South Dakota lawmakers begin redistricting amid uncertainty
PIERRE, S.D. (AP) — As South Dakota lawmakers took their initial steps Tuesday to redraw legislative districts, they were warned they will likely be working on a tight timeline and with census data that is less accurate than in previous years.
Lawmakers held their initial meeting in the nearly yearlong process to discuss a timeline and potential pitfalls for redistricting. But instead of the months that lawmakers have had in previous years to pore over census data, they will likely only have weeks once they receive the data to meet a Dec. 1 deadline. The U.S. Census Bureau has said it won’t be delivering data used for redrawing districts until the end of September.
But even that data has questions surrounding it.
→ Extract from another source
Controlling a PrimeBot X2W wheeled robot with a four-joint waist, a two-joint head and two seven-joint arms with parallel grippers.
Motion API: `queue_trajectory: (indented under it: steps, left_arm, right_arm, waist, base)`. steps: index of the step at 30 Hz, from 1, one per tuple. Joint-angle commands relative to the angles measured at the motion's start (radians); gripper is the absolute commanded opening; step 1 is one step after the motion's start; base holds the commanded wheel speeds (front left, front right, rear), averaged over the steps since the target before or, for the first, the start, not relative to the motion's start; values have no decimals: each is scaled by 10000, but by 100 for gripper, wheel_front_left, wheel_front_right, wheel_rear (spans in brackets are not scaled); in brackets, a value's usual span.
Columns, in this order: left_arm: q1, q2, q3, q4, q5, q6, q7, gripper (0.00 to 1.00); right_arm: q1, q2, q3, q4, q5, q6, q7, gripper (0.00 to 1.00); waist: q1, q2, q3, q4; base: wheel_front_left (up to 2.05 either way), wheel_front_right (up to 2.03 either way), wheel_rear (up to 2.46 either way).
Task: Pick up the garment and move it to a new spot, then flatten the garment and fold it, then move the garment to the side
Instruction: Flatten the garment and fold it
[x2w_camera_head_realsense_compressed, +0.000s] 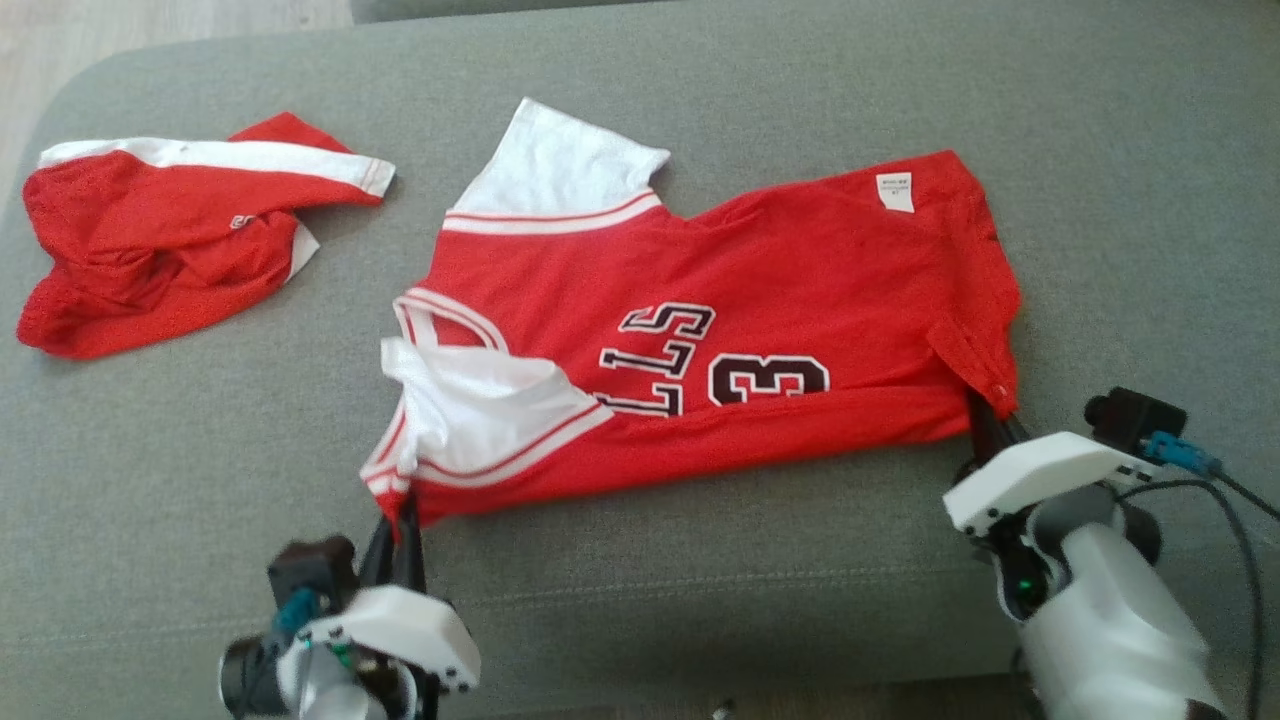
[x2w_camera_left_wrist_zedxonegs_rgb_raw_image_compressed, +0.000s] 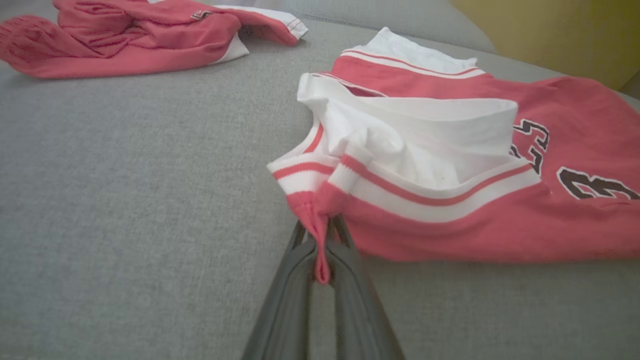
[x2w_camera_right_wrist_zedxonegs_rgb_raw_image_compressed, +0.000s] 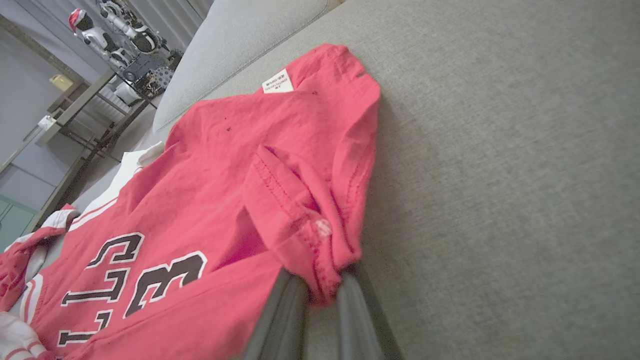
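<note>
Two grips | left gripper (x2w_camera_left_wrist_zedxonegs_rgb_raw_image_compressed: 322, 245) pinched on garment (x2w_camera_head_realsense_compressed: 800, 270) sleeve corner | right gripper (x2w_camera_right_wrist_zedxonegs_rgb_raw_image_compressed: 325, 287) pinched on hem corner

The red jersey (x2w_camera_head_realsense_compressed: 720, 300), in the middle of the grey cushion (x2w_camera_head_realsense_compressed: 1100, 150), bears black letters (x2w_camera_head_realsense_compressed: 660, 352) with white outlines on its front. "L", "L" and "S" can be made out, and the rest of the word is lost under folded cloth. Just beside them, toward the cushion's right edge, stands a large "3" (x2w_camera_head_realsense_compressed: 785, 380) in the same black with a white outline. A curved piece of another character touches its left side, too cut off to tell. A small white label (x2w_camera_head_realsense_compressed: 895, 192) sits at the jersey's far right corner, its print too small to read. The second red garment (x2w_camera_head_realsense_compressed: 150, 250), near the cushion's far left corner, carries a small white mark (x2w_camera_head_realsense_compressed: 240, 221) that is unreadable.
</note>
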Motion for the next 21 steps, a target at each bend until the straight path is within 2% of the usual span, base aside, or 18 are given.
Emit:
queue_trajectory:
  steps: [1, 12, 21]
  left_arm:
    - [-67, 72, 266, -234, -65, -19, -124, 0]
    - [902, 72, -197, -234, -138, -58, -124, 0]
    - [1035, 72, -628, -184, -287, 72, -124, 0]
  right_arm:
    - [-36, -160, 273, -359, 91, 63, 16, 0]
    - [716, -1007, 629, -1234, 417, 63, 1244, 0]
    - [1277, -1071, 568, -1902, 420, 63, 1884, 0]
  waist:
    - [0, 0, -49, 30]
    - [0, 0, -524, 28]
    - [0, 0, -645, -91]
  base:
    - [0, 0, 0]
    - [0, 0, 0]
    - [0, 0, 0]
Concerns have been raised that the 2021 census is less accurate than previous censuses, mostly due to the pandemic, said Matt Frame, a lawyer with the Legislative Research Council, which is tasked with guiding legislators through redistricting.
He told lawmakers, “Even if this committee does everything correct, there’s still a potential that our maps would get overturned simply on this fact, because there could be a nationwide lawsuit about the quality of the data.”
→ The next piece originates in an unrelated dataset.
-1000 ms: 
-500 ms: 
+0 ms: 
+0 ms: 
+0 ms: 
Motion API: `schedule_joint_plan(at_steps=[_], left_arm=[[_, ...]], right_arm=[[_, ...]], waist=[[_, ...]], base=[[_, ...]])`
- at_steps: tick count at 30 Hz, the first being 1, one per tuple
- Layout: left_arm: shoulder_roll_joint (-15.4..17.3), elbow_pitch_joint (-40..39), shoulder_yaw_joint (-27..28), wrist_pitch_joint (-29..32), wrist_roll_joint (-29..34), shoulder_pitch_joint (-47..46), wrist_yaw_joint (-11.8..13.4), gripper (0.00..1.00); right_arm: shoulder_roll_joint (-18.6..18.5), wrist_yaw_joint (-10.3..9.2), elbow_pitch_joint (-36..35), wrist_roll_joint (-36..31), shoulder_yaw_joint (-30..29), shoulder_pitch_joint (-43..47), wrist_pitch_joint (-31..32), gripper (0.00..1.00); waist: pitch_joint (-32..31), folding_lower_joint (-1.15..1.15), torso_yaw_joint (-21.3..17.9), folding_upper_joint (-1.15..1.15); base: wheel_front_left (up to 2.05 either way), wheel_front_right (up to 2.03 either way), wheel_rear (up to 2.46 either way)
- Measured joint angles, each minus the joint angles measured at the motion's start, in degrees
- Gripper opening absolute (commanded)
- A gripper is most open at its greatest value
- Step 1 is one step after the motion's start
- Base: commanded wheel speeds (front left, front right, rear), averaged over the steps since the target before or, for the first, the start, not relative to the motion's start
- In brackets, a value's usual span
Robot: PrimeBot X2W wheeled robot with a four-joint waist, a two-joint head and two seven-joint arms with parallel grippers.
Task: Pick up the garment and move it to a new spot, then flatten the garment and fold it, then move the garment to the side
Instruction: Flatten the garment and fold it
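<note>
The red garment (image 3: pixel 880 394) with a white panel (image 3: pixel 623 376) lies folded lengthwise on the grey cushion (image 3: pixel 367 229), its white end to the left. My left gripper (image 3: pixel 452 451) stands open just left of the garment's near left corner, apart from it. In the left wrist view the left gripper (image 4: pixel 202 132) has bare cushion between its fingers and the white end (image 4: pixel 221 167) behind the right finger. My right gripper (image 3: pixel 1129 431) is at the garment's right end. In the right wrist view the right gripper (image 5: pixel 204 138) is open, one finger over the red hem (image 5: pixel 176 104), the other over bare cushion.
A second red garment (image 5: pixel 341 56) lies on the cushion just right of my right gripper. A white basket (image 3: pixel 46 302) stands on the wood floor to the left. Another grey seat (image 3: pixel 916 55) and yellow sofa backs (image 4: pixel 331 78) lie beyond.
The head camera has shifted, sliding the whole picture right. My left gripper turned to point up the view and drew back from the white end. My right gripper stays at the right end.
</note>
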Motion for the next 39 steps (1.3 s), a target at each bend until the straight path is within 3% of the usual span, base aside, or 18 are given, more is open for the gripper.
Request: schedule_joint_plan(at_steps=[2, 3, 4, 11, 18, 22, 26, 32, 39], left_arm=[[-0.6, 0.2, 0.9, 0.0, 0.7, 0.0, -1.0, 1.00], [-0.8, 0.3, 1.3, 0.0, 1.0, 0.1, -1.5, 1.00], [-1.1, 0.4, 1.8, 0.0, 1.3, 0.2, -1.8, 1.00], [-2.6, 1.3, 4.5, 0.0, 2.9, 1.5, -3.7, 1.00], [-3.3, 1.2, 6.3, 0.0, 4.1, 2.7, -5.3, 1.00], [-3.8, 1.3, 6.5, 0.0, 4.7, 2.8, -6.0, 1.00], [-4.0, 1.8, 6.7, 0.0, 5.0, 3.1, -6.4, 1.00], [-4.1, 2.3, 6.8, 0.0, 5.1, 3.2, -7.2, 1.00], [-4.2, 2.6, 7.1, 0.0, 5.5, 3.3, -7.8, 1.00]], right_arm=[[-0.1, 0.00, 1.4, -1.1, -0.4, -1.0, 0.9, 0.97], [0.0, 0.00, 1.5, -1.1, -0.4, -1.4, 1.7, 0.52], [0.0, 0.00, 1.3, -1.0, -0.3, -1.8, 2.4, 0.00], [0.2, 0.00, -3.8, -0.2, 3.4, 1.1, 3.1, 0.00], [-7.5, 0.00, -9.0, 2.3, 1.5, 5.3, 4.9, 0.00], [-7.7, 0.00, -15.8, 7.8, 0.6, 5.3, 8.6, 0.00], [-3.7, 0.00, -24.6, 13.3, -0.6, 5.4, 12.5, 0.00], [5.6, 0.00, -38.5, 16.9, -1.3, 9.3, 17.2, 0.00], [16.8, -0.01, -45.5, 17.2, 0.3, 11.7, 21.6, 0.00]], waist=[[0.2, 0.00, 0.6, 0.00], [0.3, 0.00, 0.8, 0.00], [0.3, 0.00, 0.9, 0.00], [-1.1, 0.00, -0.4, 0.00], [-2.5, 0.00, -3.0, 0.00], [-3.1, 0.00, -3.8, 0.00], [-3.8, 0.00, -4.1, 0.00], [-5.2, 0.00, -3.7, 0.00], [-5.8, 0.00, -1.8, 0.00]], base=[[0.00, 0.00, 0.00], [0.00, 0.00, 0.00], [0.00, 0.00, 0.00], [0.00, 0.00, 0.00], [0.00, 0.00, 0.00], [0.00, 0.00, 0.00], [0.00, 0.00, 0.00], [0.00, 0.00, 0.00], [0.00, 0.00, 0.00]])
Frame also warned lawmakers that the new districts must ensure minority populations have adequate representation in the government.
But Sen. Troy Heinert, a Democrat who represents a legislative district that includes the Rosebud Indian Reservation, said that the pandemic has disrupted the census process. Several tribes in the state enacted lockdowns during the pandemic.
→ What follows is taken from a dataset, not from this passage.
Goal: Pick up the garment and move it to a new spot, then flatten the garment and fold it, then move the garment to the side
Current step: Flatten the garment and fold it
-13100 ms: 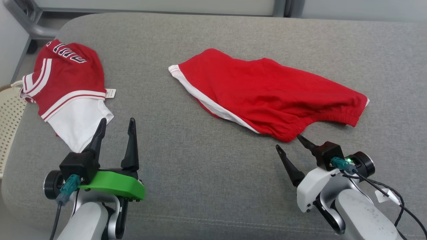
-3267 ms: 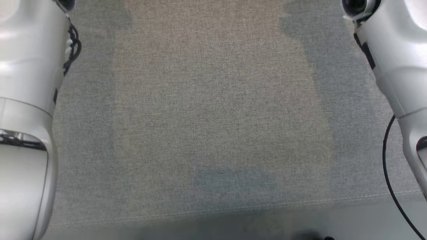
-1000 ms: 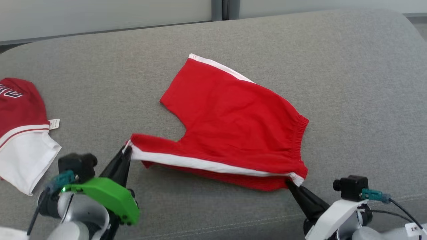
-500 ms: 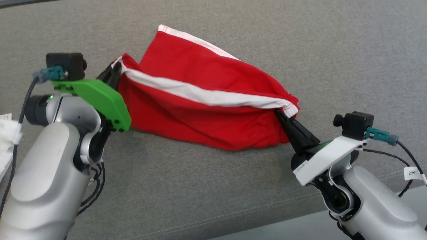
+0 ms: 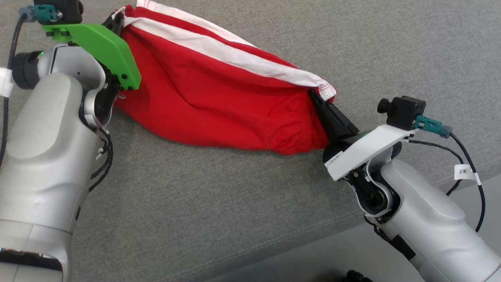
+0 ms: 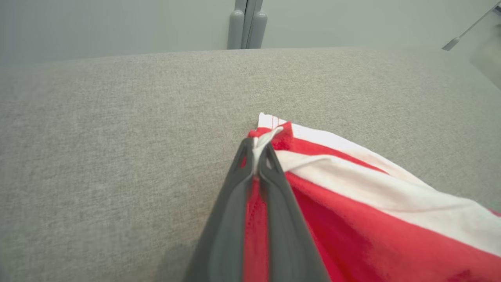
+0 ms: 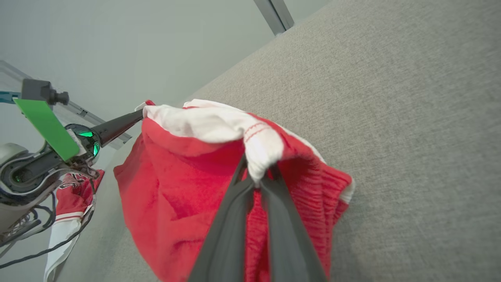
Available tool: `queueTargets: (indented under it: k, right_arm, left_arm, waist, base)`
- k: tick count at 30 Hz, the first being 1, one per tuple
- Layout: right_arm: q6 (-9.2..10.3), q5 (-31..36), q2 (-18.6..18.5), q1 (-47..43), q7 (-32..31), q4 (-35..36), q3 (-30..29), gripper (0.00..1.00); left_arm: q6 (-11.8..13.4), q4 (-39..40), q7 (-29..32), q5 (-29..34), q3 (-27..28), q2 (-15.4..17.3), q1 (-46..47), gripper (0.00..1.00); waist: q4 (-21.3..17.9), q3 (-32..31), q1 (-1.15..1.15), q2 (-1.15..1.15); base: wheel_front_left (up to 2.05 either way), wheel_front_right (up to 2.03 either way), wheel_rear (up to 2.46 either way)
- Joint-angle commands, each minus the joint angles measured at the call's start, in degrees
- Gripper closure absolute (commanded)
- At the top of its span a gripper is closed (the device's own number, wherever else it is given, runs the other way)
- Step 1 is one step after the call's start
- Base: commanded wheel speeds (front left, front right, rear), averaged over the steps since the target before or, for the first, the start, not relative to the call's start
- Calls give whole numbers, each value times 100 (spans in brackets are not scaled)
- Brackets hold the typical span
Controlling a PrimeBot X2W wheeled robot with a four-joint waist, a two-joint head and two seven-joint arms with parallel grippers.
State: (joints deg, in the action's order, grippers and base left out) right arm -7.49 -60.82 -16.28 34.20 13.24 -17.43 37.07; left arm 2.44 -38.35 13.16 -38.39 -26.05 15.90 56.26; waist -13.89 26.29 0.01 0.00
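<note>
1. The left pincer is clenched on a leg-hem corner of the red shorts. The left wrist view shows white trim nipped between its fingers.
2. The right pincer grips the other end of the same white side stripe, at the corner of the elastic waistband.
3. With both ends of one side seam held, that edge is drawn into a taut line between the arms. The rest of the shorts hangs slack below it, sagging onto the grey fabric cushion.
4. This looks like the fold step: the raised striped edge seems to be meant to lie over the far striped edge, halving the shorts.
5. A red-and-white jersey lies well apart, beyond the left arm, clear of the fold.
</note>
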Motion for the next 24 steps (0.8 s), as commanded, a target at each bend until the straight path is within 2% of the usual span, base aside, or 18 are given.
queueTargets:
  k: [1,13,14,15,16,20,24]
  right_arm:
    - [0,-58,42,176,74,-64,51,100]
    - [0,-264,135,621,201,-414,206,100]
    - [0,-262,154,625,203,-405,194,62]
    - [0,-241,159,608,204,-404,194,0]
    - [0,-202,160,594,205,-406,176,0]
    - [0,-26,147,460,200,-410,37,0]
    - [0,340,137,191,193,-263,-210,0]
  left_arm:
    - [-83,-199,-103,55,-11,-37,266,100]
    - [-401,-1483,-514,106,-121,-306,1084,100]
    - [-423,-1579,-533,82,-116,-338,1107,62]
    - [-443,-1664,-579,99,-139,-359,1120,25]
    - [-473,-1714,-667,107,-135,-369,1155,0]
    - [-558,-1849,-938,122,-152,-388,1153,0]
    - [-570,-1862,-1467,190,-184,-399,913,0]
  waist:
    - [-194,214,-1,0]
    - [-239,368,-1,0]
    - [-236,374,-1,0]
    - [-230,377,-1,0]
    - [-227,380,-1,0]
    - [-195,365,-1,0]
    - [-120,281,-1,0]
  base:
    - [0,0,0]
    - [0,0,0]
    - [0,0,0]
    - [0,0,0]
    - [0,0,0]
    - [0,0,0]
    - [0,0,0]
“I know many tribes during the census process, those census workers were pulled, so there may or may not be a very accurate census in tribal land,” he said.
Heinert questioned whether the redistricting committee could use other data sets such as voter registration data. Lawmakers are required to use the census data as the basis for their decisions, but can also lean on other data sets to draw the legislative map.
In October, lawmakers will tour the state for three days and hold a series of hearings. They are also considering redistricting software that would allow people to comment on proposed boundaries.
Sen. Mary Duvall, the Republican chairing the committee, said her goal was “to make this just really open and transparent.”
Democrats, whose numbers in the Capitol have been reduced to their lowest in over 60 years, hold just two seats on the redistricting committees.
If the Legislature is unable to meet its Dec. 1 deadline to approve new districts, the state Supreme Court would have to step in to complete the process.